From the entries below, extract every line that includes the word "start".

—————

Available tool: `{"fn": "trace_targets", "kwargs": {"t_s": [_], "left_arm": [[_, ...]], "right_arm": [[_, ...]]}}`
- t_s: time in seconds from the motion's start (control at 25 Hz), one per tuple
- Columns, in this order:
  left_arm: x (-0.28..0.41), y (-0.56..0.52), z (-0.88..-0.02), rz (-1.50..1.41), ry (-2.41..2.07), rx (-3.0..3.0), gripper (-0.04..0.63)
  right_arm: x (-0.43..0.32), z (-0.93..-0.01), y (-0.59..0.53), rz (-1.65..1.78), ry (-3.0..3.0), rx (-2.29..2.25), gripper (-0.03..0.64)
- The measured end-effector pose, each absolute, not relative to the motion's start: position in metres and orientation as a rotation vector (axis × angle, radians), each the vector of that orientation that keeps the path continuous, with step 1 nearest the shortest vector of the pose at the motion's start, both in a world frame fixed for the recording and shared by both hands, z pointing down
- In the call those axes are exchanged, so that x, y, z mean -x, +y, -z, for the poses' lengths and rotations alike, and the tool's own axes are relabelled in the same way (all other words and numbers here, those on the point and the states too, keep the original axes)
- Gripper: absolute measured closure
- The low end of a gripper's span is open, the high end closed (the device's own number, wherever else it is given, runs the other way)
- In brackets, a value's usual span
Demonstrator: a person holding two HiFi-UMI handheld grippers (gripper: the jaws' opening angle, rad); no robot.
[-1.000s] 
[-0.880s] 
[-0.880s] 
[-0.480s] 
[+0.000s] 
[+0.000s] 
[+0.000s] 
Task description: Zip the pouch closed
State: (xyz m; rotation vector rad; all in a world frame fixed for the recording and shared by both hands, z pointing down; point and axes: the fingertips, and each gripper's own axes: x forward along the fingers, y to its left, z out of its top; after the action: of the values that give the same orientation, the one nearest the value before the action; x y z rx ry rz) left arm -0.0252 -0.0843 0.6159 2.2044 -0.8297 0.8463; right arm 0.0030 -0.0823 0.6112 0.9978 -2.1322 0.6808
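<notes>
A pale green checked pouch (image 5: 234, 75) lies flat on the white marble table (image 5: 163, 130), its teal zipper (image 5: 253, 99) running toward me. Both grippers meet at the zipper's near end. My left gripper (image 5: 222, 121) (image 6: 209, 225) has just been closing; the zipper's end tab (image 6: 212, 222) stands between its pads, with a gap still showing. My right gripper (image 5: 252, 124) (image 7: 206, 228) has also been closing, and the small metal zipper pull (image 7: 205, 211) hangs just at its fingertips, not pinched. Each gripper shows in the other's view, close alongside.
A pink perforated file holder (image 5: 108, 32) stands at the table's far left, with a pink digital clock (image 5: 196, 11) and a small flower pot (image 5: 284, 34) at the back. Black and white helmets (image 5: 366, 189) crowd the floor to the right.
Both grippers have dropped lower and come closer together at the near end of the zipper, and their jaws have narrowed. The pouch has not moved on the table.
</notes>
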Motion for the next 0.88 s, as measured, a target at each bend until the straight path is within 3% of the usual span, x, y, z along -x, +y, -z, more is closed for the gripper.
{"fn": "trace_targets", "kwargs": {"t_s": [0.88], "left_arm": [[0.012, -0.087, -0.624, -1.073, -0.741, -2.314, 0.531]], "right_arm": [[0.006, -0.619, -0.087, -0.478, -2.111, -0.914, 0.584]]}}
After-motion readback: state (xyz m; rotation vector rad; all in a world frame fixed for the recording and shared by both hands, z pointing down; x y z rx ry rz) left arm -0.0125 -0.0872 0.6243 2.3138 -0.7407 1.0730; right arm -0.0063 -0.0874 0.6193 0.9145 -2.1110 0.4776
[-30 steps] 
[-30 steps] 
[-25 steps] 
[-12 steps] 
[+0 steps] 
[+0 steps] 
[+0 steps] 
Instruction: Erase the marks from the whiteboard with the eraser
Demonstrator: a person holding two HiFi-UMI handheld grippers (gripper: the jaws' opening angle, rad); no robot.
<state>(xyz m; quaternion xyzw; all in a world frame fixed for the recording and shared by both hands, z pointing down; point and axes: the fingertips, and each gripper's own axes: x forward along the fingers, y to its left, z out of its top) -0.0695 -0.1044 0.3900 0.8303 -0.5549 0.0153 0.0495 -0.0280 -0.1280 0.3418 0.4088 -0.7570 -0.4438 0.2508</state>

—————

_Reply to the exercise_
- t_s: time in seconds from the motion's start (control at 25 Hz), one per tuple
- The measured end-effector pose, each absolute, not relative to the motion's start: position in metres and orientation as a rotation vector (axis × angle, radians), each the vector of that orientation that keeps the path continuous, with step 1 nearest the shortest vector of the pose at the motion's start, both in a world frame fixed for the recording and shared by both hands, z pointing down

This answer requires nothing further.